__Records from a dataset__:

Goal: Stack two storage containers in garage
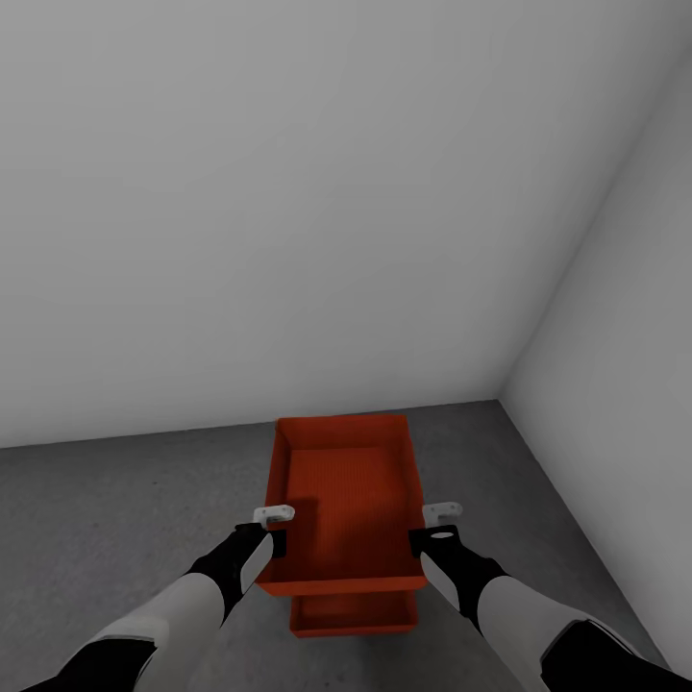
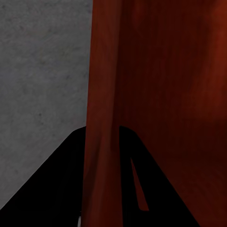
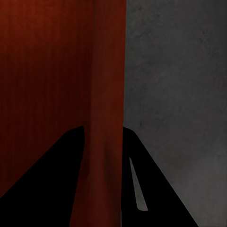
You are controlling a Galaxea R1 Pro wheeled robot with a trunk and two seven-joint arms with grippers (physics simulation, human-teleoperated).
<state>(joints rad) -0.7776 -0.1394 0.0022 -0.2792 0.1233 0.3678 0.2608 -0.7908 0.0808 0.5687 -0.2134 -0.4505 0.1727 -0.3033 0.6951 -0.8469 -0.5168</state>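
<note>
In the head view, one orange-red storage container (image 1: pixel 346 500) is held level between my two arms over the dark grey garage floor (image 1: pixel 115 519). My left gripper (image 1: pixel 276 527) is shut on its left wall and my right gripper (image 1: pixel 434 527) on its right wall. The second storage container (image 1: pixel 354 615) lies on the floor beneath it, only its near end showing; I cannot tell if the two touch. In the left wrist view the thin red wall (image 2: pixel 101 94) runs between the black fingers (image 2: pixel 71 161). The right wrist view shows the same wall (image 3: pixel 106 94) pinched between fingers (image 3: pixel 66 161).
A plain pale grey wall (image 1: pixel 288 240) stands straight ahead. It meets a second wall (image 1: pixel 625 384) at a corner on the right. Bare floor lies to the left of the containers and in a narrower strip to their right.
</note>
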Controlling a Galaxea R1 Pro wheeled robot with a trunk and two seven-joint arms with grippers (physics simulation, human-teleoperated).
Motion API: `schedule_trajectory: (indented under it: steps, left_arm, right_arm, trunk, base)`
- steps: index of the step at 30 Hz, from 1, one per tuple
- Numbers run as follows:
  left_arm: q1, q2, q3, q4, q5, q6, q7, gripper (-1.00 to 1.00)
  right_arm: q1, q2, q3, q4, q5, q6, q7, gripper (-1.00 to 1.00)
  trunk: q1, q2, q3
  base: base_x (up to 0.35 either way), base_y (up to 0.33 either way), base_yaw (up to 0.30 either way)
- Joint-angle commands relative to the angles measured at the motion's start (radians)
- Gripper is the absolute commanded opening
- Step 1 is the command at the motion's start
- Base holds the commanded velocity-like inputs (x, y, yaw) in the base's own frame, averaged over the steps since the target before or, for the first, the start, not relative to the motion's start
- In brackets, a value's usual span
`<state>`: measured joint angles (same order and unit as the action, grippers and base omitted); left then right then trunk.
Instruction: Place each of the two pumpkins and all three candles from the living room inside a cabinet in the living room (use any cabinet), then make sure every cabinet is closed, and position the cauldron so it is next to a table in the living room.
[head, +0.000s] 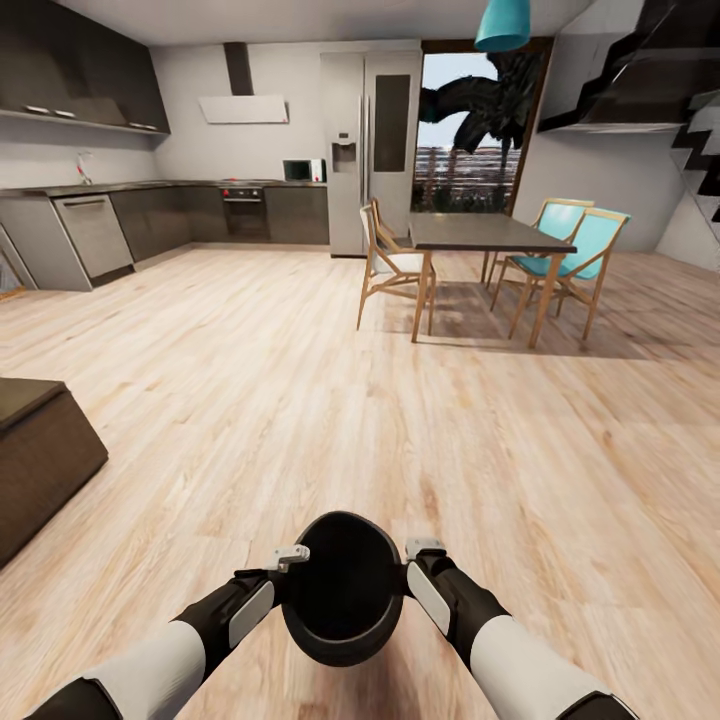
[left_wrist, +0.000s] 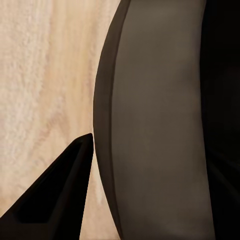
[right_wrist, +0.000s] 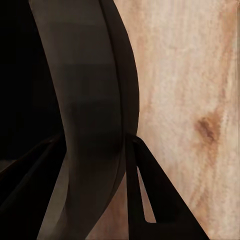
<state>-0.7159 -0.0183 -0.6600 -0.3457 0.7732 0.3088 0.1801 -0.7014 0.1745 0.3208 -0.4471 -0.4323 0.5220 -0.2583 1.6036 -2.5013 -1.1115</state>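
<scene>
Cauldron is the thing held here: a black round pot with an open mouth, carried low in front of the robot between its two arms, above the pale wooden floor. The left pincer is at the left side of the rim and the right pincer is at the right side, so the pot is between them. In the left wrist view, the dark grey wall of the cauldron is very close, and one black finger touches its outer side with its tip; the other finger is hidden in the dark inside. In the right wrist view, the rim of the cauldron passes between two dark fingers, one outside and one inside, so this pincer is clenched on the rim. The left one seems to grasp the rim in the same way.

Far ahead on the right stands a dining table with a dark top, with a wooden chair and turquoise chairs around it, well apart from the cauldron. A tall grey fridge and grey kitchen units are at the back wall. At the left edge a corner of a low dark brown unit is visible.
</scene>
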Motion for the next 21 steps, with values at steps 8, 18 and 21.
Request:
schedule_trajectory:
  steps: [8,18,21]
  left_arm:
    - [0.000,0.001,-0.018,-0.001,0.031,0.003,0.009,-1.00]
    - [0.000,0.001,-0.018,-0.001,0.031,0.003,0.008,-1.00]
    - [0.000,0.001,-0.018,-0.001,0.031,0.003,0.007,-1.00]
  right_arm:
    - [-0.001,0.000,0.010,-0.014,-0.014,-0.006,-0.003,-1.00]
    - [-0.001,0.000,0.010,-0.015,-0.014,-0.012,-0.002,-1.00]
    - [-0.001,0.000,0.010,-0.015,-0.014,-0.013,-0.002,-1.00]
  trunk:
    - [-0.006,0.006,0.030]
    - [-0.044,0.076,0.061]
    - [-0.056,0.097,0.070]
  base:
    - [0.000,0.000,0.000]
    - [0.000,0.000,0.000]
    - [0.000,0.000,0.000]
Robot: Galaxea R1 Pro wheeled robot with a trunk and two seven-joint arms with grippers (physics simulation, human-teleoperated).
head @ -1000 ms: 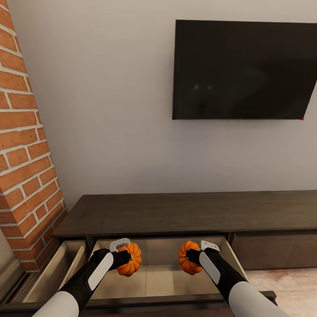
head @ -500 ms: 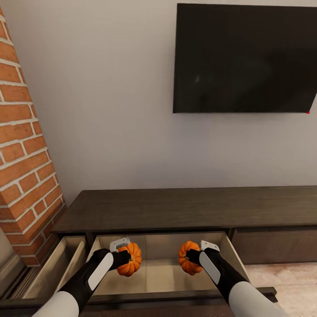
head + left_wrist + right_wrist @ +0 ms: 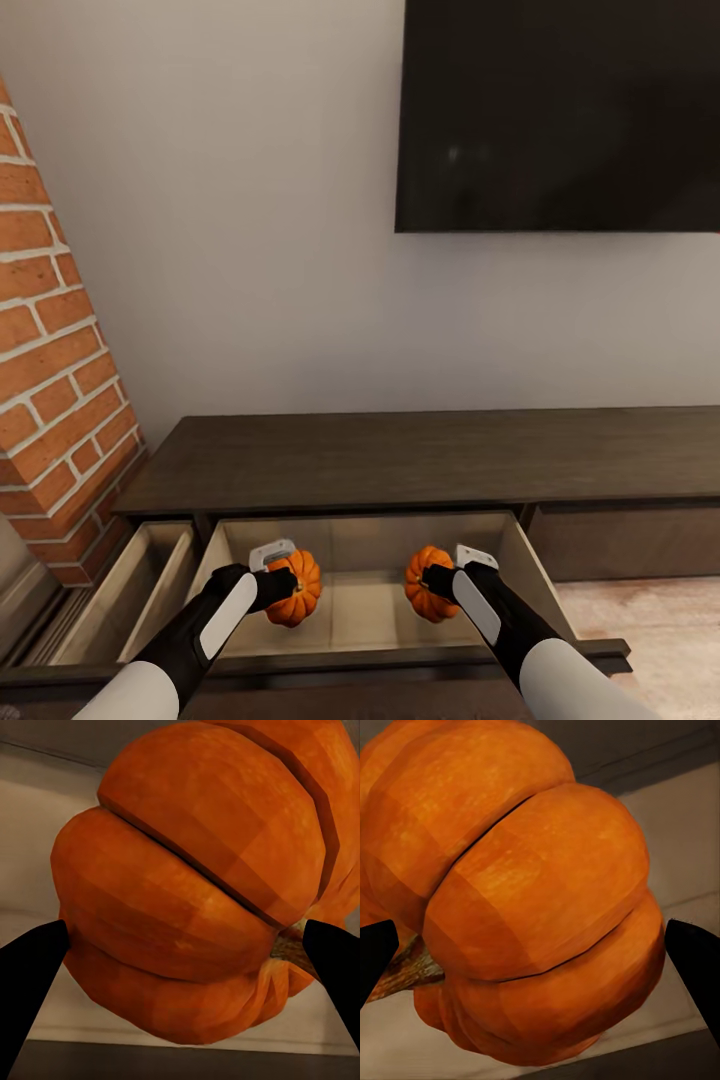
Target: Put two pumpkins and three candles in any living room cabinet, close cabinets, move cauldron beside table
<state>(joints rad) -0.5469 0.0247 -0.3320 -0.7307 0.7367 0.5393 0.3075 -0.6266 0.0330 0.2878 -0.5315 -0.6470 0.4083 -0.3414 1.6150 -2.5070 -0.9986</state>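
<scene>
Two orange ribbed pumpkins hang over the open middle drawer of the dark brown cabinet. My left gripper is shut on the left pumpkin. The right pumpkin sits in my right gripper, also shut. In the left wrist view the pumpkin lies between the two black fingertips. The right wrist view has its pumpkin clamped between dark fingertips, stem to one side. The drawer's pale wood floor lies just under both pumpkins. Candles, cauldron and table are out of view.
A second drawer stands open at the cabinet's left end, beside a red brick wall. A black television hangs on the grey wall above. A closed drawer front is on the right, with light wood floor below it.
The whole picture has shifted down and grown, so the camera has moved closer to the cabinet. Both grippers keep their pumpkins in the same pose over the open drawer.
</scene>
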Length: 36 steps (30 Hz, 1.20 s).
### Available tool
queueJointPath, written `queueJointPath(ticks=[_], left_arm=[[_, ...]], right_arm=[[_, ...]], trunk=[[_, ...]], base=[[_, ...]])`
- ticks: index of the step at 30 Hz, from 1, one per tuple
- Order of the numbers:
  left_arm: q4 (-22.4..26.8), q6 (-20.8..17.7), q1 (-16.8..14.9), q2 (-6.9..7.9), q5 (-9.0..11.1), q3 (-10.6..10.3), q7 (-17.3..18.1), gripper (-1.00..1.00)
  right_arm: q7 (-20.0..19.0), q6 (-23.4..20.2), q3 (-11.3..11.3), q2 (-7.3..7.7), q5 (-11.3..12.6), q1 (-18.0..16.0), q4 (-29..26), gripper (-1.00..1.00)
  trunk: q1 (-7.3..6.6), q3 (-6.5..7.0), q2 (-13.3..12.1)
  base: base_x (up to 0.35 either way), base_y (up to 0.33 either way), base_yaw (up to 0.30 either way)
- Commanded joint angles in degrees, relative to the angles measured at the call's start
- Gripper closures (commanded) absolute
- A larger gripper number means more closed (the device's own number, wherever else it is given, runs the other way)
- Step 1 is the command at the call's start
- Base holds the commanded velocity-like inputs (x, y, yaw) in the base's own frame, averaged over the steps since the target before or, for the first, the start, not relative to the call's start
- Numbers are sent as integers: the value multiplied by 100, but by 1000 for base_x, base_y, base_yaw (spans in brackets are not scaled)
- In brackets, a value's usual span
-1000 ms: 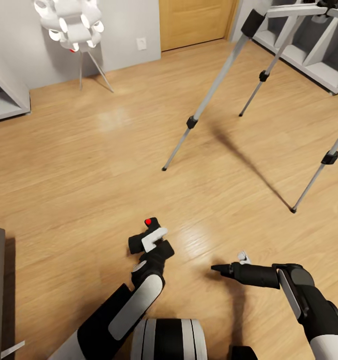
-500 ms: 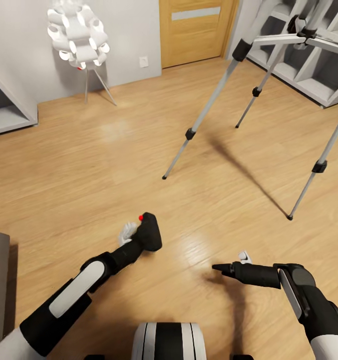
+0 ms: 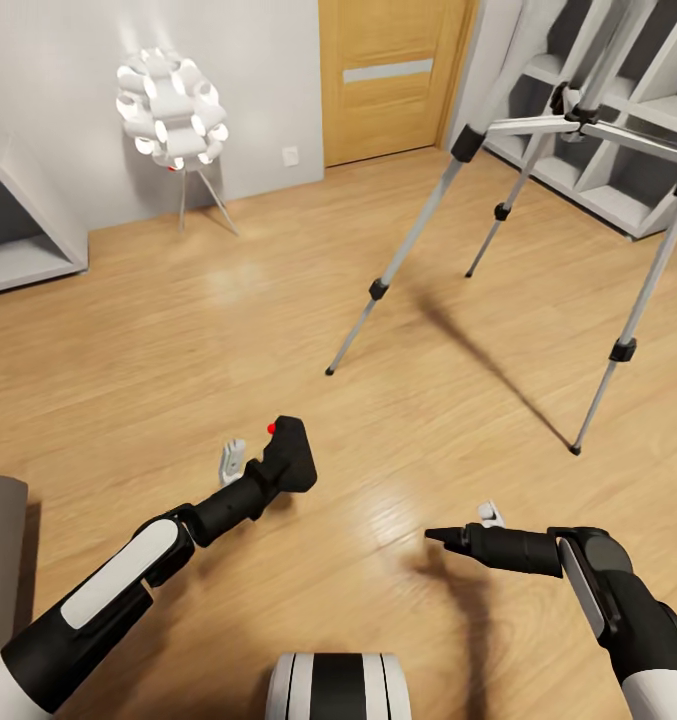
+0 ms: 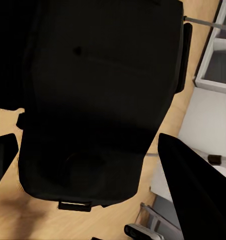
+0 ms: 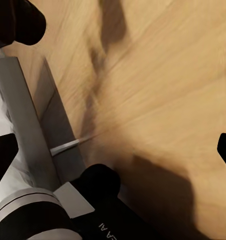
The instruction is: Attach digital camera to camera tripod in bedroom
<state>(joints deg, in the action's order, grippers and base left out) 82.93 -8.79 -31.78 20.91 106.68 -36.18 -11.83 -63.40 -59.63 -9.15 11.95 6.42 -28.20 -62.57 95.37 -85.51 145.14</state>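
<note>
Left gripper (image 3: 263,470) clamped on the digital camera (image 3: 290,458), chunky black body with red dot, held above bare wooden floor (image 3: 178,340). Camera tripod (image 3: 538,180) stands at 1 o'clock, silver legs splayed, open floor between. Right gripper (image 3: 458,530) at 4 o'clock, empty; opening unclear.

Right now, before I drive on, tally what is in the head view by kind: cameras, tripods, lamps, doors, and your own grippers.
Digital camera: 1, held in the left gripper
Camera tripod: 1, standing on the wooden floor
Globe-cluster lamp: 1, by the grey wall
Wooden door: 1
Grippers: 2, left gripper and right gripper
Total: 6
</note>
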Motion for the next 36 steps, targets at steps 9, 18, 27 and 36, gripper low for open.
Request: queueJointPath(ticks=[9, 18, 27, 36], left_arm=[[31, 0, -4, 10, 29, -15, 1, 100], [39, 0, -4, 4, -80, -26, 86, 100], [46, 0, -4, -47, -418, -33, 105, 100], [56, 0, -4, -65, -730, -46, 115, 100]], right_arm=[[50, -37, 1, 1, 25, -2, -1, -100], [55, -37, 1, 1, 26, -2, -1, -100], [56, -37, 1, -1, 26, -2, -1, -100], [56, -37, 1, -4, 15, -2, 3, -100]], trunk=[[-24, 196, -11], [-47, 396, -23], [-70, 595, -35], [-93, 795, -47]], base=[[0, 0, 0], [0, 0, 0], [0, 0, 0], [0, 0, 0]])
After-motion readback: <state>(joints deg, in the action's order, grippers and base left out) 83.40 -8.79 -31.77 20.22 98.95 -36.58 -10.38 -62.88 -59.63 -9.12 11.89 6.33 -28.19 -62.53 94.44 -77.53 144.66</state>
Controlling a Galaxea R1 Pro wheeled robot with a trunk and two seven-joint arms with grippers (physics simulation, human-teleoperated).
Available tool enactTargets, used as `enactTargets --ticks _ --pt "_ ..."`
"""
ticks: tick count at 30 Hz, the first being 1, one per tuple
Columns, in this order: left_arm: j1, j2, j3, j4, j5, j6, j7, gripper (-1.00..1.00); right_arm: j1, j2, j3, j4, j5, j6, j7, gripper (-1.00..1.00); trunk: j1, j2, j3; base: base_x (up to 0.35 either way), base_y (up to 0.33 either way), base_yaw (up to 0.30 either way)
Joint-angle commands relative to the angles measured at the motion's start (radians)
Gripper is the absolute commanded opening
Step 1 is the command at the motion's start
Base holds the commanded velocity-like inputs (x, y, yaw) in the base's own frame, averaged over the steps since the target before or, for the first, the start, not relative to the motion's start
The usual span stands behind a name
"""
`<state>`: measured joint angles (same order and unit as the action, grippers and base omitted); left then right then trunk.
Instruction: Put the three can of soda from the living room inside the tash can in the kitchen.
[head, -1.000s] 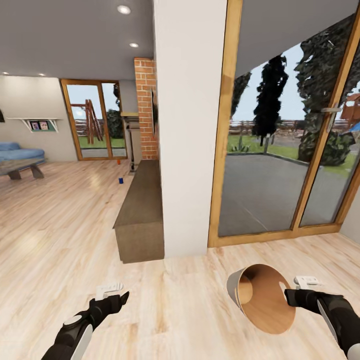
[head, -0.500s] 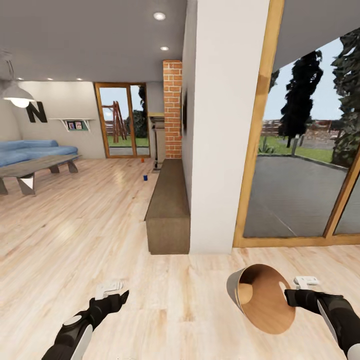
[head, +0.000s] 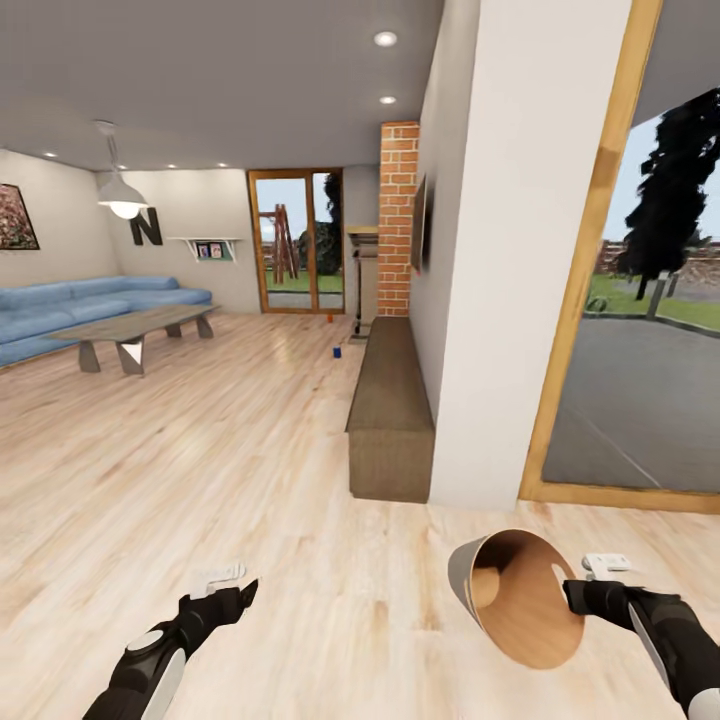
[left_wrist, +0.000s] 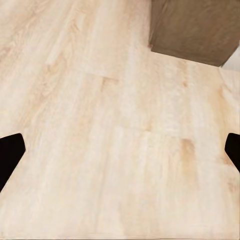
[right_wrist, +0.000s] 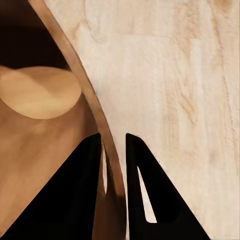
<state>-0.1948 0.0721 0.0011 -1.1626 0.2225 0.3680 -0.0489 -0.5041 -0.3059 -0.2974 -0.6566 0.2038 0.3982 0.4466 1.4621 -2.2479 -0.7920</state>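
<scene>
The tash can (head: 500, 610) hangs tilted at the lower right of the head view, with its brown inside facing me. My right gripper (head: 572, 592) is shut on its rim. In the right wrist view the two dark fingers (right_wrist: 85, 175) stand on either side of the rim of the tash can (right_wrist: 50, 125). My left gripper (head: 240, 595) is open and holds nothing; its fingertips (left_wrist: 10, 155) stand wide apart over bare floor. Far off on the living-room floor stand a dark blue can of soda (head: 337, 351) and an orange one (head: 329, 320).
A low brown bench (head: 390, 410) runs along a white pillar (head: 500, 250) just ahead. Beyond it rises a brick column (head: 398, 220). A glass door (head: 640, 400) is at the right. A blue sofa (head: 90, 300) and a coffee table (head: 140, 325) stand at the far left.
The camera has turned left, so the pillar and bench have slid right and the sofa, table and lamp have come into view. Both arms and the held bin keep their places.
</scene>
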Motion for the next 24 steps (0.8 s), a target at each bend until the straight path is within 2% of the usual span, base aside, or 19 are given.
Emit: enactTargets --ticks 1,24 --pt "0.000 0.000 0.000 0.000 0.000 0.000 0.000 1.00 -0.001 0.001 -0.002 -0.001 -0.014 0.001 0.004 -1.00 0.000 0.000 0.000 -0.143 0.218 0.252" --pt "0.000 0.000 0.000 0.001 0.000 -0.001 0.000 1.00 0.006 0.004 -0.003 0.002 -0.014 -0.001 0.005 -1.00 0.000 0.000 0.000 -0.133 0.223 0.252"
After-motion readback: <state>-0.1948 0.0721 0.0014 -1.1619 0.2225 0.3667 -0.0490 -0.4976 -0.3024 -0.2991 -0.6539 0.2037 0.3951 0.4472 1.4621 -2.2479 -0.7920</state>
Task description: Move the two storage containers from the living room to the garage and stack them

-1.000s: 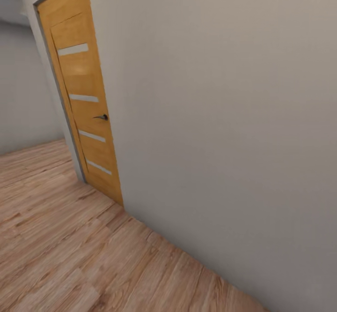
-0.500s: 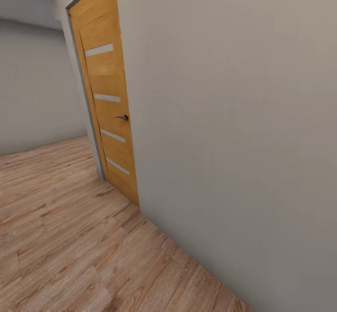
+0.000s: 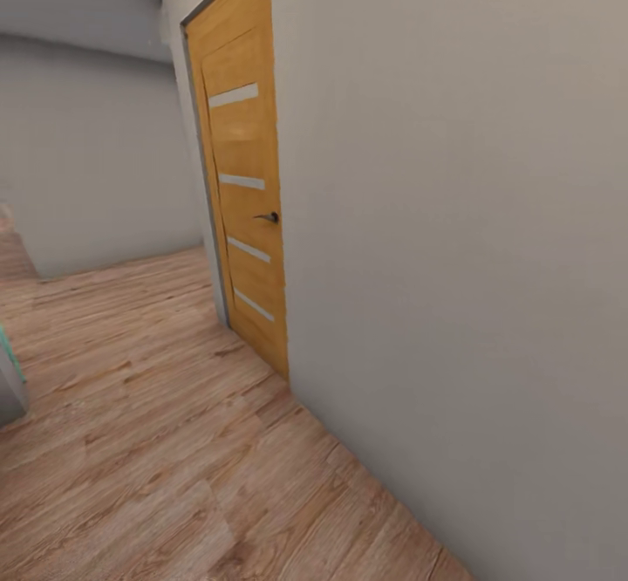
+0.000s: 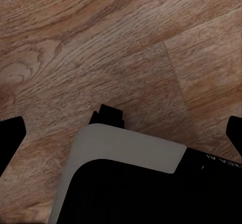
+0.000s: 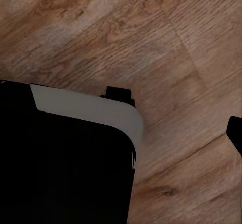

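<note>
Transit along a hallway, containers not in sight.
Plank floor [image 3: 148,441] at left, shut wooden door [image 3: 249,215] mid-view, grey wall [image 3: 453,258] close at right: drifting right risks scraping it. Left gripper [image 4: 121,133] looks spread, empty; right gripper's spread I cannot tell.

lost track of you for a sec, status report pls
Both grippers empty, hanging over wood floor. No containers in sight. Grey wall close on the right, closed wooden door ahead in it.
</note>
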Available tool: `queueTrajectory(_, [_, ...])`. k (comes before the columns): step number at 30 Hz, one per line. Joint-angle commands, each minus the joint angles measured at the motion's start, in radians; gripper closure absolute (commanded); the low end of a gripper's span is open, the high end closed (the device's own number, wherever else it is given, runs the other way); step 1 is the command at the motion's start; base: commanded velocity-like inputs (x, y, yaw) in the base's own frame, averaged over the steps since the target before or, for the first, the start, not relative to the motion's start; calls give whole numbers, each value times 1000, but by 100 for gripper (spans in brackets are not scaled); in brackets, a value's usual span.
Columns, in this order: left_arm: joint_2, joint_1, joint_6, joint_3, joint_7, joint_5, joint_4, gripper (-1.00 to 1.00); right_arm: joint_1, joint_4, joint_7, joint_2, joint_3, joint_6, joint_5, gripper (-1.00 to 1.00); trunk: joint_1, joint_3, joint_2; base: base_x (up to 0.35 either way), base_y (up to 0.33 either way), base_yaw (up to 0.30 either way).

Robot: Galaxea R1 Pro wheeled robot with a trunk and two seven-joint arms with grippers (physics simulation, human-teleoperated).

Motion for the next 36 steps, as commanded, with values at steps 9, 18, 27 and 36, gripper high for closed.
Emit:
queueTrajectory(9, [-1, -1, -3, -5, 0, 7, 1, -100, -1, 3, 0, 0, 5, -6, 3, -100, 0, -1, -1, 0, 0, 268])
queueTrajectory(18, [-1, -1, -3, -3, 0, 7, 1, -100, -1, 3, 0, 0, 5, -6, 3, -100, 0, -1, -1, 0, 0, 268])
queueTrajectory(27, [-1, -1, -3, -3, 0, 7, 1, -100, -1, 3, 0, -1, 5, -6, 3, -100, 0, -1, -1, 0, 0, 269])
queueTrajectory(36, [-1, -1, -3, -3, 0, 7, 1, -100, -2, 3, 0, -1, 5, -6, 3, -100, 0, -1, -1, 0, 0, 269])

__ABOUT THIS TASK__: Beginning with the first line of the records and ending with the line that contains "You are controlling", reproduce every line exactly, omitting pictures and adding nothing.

__EXERCISE ANSWER__:
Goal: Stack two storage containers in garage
You are controlling a Galaxea R1 Pro wheeled robot with a trunk and two seven-joint arms with grippers (physics simulation, human-teleoperated).

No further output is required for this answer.